Cases of autism in school-age children have increased by 82% in the last five years, a report has found.

One in 24 children of school age here has been diagnosed, according to figures from the Department of Health.

Its report said 12,544 school-aged children are autistic - a prevalence rate of 4.2%. The figures were described as "alarming" by the charity Autism NI.

The statistics also show children living in the most deprived areas here are 38% more likely to be diagnosed with the condition.

The report, which examines the prevalence of autism - including Asperger's Syndrome - in Northern Ireland children of school age found a significant difference in the estimated rates of autism between the genders.

It discovered that males are three times more likely to be identified with autism than females. During 2019/20, the report noted that 5.1% of P7 pupils had received an autism diagnosis - the highest prevalence rate - which compares to 2% of children in P1.

Kerry Boyd, chief executive officer of Autism NI, said these latest figures "although alarming, are not unexpected".

"A report was commissioned by the NI Department of Education which warned of this 'autism wave' of diagnosis back in 2002 and this was the motivation for Autism NI's autism awareness lobby at Stormont which led to the establishment of the Autism Act (NI) in 2011," she explained.

"Since then we have seen an increase in awareness and understanding of autism, which is being demonstrated within these latest statistics.

The charity chief continued: "For this reason, Autism NI has been lobbying relentlessly over the past 10 years on the urgent need for adequate autism services and a consistent, uniformed approach across all health trusts and education."

She insisted autism services here are now at "breaking point", with the voluntary sector facing increased demand.

"Every child with autism should be diagnosed as early as possible and receive a tailored early intervention package to ensure the best outcomes for that child," explained Ms Boyd.

"It is therefore left to the voluntary sector to fill this 'void' but due to the level of demand on Autism NI's services and lack of funding available, we are stretched to full capacity with very little statutory funding.

"Therefore, we are calling for an urgent review on autism services to address this crisis and for a ring-fenced budget to be established to ensure autism supports and interventions are available for each and every autism family throughout Northern Ireland."

Koulla Yiasouma, NI Commissioner for Children and Young People, welcomed the report's publication, insisting it will help in highlighting the resources children may need. "It is essential that every child and young person experiences their rights, be that in their education or health, so they can flourish and have an equal opportunity to reach their full and maximum potential," she said.

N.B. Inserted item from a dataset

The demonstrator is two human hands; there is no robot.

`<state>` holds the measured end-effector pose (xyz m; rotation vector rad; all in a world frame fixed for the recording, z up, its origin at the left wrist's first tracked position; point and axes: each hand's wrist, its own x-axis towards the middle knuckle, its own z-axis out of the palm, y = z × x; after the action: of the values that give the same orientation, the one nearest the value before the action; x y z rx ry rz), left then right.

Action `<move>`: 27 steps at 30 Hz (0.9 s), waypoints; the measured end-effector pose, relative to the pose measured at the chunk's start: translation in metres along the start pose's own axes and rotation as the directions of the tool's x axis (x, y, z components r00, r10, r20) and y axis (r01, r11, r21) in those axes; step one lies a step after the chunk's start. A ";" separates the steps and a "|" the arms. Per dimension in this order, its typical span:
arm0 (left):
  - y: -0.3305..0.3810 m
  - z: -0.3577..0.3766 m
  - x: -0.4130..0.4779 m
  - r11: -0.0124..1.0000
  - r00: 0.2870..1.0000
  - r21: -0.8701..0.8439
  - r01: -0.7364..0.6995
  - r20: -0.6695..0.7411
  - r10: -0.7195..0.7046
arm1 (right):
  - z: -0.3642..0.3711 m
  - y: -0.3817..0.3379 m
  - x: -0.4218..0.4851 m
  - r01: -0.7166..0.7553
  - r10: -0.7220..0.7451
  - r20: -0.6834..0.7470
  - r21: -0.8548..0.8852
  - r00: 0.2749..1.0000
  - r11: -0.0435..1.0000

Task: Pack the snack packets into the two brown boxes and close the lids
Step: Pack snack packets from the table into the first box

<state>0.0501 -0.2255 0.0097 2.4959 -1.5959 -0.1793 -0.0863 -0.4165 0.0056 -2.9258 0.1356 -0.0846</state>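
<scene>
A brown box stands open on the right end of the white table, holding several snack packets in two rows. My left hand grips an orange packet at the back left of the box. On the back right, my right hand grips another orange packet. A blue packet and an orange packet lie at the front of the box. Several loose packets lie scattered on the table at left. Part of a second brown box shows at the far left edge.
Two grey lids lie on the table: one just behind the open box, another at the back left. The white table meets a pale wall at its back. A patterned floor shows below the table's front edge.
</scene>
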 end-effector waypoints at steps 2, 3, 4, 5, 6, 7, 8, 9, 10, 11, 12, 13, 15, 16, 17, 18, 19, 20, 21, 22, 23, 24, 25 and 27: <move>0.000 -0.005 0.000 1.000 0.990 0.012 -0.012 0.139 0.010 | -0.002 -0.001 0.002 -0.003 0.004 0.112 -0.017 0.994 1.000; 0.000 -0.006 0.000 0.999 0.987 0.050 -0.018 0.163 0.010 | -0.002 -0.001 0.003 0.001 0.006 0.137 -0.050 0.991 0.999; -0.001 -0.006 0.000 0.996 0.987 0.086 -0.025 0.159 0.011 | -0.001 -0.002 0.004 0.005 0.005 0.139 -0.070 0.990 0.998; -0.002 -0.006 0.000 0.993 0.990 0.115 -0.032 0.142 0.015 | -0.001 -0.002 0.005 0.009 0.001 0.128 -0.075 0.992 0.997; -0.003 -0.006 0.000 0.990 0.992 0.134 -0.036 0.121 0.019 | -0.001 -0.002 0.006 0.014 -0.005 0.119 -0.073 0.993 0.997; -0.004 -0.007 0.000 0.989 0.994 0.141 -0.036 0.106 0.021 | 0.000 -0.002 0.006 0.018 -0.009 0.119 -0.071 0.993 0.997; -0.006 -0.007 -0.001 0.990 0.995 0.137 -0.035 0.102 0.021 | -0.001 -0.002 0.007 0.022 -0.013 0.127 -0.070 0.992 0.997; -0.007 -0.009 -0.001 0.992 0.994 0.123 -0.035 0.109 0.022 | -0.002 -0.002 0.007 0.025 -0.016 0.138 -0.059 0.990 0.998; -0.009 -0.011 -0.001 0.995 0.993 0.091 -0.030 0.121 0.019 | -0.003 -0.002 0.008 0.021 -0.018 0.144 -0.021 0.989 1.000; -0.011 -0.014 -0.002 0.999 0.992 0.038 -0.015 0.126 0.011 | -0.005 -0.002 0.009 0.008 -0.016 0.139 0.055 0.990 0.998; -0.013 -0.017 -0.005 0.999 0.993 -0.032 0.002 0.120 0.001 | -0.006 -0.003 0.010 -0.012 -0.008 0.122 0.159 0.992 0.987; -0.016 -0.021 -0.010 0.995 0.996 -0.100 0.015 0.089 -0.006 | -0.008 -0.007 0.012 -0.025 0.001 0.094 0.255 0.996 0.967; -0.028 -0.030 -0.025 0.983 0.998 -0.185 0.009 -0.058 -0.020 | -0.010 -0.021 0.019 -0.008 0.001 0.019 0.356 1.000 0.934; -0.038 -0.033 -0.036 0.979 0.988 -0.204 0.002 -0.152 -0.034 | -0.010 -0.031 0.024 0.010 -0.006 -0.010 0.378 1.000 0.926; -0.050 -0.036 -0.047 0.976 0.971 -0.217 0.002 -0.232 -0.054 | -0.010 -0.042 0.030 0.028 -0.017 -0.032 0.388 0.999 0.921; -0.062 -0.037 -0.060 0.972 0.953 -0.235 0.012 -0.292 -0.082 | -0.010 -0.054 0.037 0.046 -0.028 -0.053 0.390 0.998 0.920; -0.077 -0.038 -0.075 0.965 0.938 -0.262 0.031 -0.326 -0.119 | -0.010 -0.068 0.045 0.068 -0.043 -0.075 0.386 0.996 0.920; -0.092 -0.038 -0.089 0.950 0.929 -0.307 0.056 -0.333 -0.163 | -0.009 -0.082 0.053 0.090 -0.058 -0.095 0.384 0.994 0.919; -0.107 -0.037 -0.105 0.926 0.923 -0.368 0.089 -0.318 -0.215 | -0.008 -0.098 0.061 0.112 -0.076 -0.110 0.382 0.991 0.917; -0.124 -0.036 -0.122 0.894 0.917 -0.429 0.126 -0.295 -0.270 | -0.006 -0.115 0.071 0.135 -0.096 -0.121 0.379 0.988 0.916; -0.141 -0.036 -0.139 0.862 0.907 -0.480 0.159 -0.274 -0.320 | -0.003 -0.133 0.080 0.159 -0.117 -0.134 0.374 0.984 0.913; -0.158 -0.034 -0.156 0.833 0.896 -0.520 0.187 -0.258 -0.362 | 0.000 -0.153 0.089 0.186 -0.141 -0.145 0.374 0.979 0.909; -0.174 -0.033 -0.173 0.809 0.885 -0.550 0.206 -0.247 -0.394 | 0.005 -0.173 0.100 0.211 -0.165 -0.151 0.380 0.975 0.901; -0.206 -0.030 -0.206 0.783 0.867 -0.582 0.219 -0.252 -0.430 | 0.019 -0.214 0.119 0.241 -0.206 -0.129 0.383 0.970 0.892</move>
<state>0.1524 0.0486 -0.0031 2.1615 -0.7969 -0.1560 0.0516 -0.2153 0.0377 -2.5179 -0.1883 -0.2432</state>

"The publication identifies and highlights particular groups and cohorts of children and young people, so it is important that services also address these variations and patterns."

The Commissioner added: "Children and young people with autism and/or Asperger's are unique. Each one is special and each will have different and individual needs.

"It is very important we have a clear understanding of this so it informs the design and delivery of services, and ensures a quality provision that meets those individual needs."